Task details
Of the lines below, write out exactly those from the line with "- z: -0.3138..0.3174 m" through the line with "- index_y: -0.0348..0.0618", both included, and skip the rest.

Given material

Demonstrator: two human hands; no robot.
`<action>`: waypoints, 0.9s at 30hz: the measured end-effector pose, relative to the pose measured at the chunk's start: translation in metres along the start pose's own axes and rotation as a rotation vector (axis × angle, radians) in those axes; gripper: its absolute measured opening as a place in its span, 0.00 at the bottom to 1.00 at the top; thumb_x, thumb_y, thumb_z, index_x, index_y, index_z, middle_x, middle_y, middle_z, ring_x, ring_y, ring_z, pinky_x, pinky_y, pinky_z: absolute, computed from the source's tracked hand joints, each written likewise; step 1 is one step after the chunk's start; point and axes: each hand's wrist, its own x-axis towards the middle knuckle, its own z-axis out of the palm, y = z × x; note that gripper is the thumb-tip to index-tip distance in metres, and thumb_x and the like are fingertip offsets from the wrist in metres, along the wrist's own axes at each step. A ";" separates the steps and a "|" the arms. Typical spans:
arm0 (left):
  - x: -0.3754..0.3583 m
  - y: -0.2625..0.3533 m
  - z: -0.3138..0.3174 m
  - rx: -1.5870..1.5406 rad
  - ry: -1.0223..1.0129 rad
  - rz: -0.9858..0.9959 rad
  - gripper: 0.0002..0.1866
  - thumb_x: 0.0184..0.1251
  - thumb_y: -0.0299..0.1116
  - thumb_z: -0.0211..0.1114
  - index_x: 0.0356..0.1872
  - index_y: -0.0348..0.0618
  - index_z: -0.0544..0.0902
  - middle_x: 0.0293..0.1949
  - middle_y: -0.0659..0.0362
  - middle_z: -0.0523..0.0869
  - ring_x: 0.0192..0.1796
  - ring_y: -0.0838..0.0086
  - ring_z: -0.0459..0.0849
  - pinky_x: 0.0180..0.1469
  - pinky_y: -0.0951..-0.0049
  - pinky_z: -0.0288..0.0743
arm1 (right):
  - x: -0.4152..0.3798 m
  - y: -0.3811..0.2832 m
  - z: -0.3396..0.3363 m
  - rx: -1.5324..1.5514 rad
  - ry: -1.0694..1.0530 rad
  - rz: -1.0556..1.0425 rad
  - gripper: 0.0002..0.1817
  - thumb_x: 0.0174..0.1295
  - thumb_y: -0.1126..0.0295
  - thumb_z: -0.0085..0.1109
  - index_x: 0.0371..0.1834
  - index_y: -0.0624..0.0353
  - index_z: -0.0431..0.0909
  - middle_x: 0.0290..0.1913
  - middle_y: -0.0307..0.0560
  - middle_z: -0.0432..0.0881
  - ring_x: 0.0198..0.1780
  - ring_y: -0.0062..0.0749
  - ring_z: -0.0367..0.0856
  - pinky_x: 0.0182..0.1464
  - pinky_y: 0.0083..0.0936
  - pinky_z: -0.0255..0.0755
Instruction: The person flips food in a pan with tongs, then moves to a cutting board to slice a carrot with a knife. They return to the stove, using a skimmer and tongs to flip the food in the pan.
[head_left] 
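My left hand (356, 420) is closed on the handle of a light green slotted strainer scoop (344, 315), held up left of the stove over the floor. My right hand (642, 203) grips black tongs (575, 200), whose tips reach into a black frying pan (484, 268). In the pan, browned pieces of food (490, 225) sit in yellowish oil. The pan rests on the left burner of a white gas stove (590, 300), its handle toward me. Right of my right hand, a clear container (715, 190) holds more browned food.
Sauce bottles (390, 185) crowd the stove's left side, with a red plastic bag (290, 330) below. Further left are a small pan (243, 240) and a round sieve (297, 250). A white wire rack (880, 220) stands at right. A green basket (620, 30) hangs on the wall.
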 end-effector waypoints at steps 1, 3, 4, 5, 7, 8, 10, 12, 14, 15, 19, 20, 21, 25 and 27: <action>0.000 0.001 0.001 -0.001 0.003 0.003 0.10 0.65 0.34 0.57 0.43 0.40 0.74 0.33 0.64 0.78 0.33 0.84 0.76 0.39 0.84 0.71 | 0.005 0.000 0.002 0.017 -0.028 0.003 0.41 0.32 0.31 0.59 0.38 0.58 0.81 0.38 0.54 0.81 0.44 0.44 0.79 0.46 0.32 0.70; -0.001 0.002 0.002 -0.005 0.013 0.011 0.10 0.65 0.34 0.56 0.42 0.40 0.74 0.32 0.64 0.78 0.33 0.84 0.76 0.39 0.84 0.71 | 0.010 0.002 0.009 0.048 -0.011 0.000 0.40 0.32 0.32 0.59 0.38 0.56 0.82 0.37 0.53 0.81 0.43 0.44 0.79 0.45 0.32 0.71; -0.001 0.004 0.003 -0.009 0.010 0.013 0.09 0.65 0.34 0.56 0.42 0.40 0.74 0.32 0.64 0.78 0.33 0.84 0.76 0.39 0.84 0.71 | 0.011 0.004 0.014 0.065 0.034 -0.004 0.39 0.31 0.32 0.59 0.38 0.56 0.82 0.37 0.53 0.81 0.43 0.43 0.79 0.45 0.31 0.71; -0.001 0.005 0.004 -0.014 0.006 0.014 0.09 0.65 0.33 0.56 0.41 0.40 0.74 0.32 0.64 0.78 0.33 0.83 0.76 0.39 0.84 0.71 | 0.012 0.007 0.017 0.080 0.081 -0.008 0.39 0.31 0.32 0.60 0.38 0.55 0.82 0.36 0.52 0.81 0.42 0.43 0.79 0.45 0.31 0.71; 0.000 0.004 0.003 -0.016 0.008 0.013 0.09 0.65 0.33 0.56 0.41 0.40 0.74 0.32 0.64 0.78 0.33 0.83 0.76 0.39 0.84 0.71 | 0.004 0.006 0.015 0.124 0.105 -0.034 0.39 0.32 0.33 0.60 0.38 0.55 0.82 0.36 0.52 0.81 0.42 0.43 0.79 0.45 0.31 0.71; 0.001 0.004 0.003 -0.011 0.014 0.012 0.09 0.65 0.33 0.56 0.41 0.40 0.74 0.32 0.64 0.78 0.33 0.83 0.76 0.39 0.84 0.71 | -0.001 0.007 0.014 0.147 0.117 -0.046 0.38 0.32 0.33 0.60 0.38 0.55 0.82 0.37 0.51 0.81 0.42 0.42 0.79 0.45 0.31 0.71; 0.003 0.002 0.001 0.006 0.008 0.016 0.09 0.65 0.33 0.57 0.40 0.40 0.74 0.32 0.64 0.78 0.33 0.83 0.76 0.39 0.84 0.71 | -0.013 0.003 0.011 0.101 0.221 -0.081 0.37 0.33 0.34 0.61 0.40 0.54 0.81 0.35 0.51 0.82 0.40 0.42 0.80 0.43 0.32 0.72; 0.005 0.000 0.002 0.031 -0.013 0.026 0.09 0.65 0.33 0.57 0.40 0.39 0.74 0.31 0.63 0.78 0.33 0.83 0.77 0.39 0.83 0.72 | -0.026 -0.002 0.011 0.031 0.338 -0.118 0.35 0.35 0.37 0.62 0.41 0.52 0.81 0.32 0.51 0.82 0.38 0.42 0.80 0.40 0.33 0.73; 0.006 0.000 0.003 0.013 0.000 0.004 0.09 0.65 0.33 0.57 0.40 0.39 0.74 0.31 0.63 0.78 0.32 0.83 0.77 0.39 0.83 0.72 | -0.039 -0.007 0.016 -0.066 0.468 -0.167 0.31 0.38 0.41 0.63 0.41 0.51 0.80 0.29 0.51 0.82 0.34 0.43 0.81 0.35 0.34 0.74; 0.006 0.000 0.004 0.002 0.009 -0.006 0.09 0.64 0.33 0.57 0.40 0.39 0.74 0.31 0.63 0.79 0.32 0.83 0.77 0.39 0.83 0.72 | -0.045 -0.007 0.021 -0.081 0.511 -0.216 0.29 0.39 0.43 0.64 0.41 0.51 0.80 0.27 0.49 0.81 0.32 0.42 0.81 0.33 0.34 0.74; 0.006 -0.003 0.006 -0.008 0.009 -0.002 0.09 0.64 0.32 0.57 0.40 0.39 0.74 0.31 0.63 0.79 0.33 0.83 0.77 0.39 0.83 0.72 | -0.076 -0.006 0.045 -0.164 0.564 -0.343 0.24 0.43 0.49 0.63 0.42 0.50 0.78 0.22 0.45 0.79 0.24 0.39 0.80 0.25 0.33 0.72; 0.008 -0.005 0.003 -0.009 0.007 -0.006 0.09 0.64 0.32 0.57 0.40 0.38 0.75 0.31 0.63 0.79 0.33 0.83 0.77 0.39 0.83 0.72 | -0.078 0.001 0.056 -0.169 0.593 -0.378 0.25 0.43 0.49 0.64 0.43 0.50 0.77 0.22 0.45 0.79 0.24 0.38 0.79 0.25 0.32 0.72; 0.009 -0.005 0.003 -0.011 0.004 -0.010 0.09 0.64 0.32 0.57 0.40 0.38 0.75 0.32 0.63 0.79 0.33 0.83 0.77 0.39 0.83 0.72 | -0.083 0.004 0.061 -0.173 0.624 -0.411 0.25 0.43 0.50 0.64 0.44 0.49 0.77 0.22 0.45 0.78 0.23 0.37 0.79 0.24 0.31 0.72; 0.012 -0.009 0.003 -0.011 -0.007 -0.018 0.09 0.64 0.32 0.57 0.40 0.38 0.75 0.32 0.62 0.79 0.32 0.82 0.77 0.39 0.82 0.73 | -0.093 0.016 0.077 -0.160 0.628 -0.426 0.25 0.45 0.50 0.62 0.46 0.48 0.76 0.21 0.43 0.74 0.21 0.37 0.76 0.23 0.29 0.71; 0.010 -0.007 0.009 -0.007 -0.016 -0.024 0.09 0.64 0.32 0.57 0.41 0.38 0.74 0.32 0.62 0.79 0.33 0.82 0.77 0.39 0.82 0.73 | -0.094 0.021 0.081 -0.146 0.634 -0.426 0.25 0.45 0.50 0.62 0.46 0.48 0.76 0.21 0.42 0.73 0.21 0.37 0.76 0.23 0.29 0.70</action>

Answer to the exercise
  - z: -0.3138..0.3174 m
  - rx: -1.5870..1.5406 rad
  - ry: -1.0223..1.0129 rad
  - rz: -0.9858..0.9959 rad
  - gripper: 0.0002..0.1866
  - thumb_x: 0.0184..0.1251
  - thumb_y: -0.0299..0.1116
  - thumb_z: -0.0211..0.1114
  - index_x: 0.0356..0.1872
  - index_y: -0.0348..0.0618

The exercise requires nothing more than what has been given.